» **PROBLEM TO WORK ON**
Transcribe exactly the lines below that begin at the line with "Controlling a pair" and stop after the line with "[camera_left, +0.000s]", leaving out every picture.

» **Collected data entries**

[Start of section]

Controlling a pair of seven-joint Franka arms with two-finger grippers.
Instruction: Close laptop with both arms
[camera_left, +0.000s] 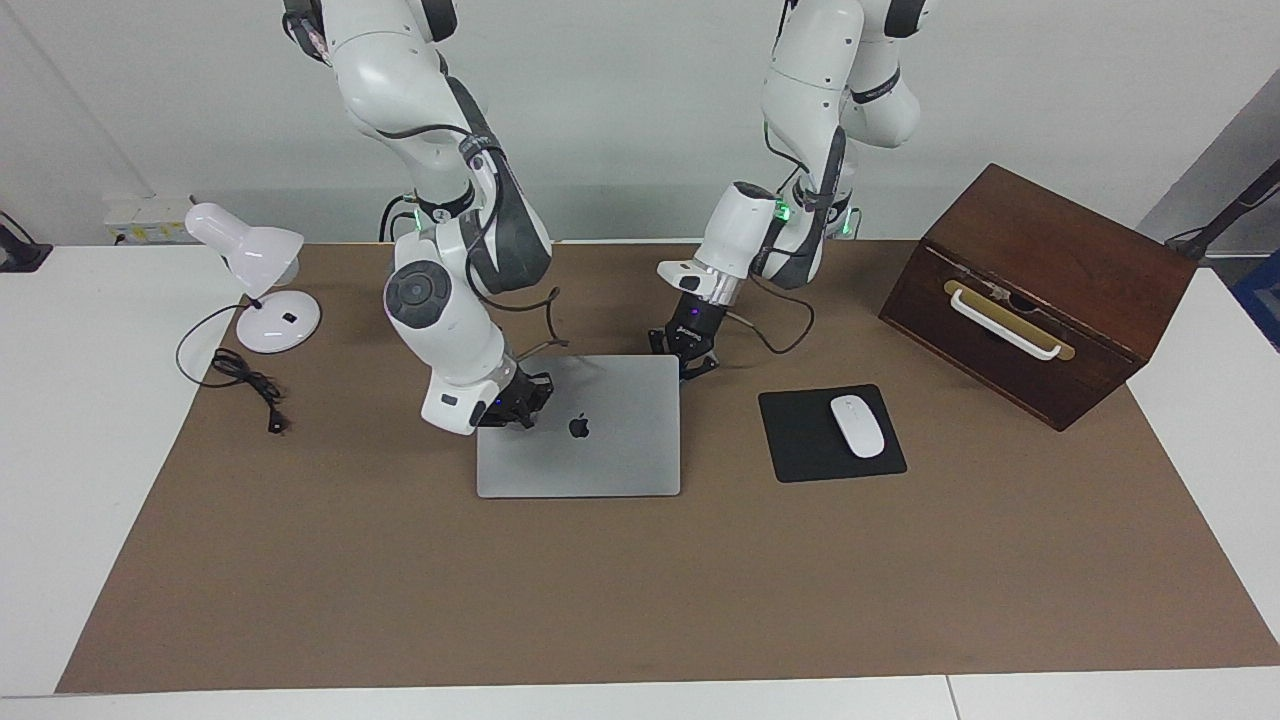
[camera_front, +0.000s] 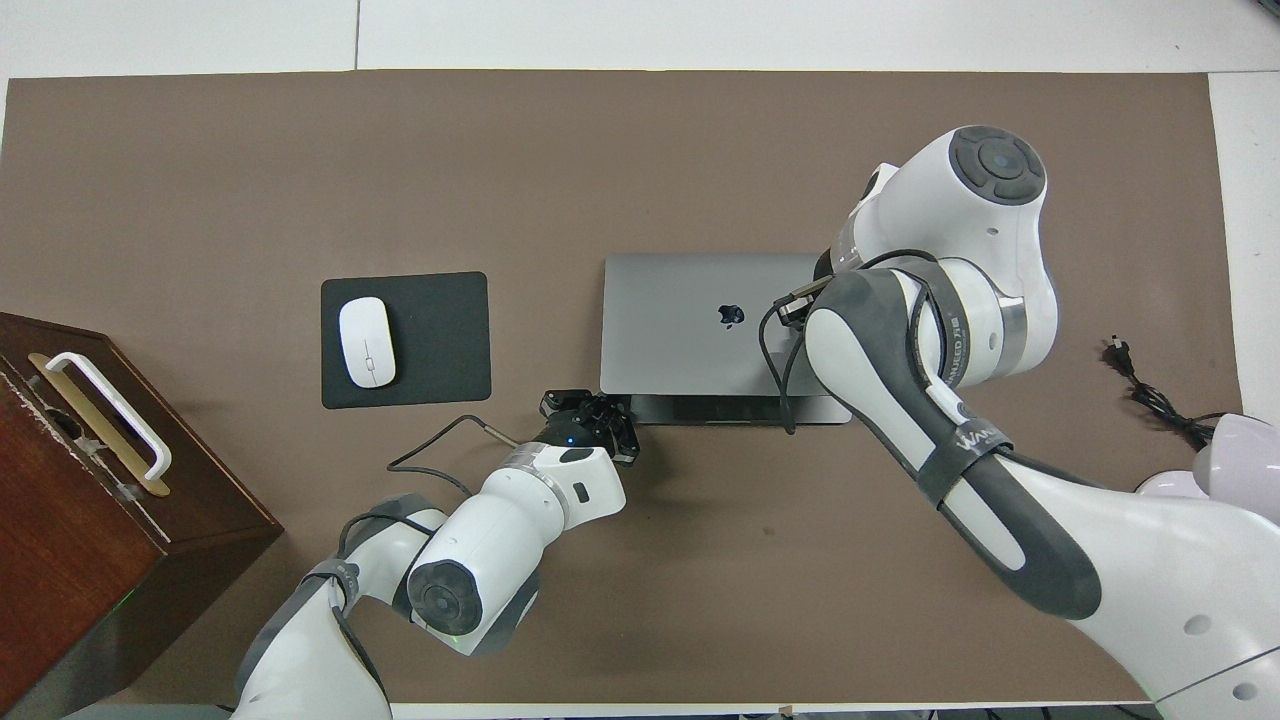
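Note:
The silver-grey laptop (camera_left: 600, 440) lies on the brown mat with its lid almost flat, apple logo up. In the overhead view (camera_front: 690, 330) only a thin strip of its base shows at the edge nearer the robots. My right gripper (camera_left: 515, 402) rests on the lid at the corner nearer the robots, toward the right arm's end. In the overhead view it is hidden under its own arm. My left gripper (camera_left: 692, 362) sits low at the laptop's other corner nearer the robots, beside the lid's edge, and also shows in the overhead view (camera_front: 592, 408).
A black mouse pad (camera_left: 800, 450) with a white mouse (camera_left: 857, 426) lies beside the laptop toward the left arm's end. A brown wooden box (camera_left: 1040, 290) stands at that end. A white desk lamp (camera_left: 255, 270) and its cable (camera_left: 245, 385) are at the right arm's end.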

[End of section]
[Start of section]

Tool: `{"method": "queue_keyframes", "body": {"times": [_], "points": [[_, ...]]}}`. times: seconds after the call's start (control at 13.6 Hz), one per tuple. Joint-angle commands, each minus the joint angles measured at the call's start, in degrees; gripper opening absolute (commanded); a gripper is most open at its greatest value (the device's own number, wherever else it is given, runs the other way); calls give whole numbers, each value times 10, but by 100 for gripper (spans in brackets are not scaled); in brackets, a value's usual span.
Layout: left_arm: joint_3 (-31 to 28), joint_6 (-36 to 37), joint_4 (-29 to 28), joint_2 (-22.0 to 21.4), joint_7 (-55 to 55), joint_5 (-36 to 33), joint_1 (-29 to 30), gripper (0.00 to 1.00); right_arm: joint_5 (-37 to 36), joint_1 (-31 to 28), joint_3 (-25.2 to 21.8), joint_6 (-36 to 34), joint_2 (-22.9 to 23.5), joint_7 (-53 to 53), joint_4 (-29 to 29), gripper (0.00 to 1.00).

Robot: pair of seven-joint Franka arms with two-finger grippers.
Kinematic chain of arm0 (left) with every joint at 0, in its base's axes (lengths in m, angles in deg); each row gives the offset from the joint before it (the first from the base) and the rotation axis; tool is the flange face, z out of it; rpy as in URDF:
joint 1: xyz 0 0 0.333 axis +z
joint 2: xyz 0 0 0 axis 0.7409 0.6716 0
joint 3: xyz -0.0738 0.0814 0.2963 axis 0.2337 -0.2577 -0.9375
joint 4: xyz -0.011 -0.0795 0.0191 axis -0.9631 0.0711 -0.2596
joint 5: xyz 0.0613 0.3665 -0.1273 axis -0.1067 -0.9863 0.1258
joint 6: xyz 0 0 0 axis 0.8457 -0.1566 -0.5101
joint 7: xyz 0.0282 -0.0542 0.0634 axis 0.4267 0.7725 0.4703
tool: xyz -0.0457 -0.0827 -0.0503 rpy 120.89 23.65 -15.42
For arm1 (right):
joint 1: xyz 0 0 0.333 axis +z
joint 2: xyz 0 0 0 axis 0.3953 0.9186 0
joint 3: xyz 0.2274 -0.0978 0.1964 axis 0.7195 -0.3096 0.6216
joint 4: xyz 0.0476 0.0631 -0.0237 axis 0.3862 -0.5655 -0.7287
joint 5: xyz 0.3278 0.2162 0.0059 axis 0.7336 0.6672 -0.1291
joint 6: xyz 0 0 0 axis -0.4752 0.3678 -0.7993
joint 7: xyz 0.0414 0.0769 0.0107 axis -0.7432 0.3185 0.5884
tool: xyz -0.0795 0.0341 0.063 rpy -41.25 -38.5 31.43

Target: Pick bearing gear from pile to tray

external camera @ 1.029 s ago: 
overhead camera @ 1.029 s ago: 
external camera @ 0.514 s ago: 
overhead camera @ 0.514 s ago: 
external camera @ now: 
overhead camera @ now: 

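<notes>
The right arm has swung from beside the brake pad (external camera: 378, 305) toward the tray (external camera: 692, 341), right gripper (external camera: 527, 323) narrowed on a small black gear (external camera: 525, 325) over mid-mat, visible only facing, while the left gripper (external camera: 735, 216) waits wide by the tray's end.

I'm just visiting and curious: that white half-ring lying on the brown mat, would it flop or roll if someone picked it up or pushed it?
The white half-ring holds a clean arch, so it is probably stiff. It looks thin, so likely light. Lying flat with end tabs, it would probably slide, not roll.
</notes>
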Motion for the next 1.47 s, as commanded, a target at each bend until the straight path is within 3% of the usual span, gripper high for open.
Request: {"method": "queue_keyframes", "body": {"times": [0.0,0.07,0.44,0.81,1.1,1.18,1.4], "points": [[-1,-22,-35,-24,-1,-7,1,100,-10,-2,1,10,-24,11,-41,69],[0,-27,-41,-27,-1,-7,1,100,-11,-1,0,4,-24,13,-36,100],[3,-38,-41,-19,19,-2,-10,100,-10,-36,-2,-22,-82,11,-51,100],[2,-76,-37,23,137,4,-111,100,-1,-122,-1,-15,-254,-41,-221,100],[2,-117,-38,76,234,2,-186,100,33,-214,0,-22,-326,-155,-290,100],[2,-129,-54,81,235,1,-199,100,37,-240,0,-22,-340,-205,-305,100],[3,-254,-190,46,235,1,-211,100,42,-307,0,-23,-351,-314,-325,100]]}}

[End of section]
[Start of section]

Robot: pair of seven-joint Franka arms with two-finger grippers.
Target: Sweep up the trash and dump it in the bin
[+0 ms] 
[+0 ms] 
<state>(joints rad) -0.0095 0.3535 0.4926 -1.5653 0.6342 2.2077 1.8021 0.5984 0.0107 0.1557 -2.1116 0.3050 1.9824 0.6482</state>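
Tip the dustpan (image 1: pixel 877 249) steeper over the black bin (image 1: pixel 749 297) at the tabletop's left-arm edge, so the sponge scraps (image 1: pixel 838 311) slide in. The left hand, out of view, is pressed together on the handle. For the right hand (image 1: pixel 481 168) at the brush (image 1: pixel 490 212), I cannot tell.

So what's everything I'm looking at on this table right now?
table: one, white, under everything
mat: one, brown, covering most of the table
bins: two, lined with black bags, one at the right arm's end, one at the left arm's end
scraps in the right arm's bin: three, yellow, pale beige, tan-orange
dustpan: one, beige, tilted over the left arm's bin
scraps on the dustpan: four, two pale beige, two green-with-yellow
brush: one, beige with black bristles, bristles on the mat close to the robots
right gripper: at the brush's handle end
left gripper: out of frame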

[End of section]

» **SOLUTION TO THE PROBLEM**
Controlling a pair of seven-joint Franka arms with two-finger grippers.
Instruction: Close laptop with both arms
[camera_left, +0.000s] 

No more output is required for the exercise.